Sunday, January 16, 2000

1/16/00 6:01:31 PM

  • NBC fuming at CBS's virtual logo theft. As you probably heard, CBS put new video technology to use in a controversial fashion on their New Year's Eve broadcast from Times Square. Their anchor, Dan Rather, appeared before a Square in which rival NBC's huge video advertising screen was missing from the outgoing signal, covered over by a digitally-created CBS logo.
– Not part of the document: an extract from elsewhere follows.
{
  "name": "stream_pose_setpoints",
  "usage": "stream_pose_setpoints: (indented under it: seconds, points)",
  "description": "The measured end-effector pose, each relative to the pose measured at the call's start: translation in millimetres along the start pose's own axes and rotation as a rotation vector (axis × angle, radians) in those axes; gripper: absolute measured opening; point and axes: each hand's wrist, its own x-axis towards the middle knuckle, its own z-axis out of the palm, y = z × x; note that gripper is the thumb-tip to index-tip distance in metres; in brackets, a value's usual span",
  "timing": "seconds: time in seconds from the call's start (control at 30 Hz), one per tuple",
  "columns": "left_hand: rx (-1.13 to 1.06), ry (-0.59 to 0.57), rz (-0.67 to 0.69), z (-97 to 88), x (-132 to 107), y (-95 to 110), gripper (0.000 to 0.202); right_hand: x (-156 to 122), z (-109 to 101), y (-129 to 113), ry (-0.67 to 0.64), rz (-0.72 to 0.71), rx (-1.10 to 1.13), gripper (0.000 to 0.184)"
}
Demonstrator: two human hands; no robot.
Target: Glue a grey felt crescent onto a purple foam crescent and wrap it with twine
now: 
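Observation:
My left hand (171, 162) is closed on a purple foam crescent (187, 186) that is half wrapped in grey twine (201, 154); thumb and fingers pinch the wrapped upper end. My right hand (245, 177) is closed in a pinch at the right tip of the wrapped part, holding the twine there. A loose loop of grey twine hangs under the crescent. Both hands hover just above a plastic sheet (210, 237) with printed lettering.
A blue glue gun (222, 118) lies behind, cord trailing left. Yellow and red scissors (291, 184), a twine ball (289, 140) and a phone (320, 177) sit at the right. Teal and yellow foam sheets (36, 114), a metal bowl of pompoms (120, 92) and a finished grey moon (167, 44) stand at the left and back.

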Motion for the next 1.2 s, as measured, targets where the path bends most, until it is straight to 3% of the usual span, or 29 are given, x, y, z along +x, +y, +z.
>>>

    Now NBC is demanding an end to the practice and mulling legal moves, while Dan Rather has publicly crossed his network bosses by apologizing for the affair.

    Using this graphic technique for advertising product placement in a TV sitcom or a movie wouldn't bother me; but using it in news programming crosses the line. As Jim Naureckas of the media watchdog FAIR said:

    This is a slippery slope CBS has gotten on to and it could have big consequences as far as its news credibility... Getting the toe of this technology into [news] programming... is dangerous.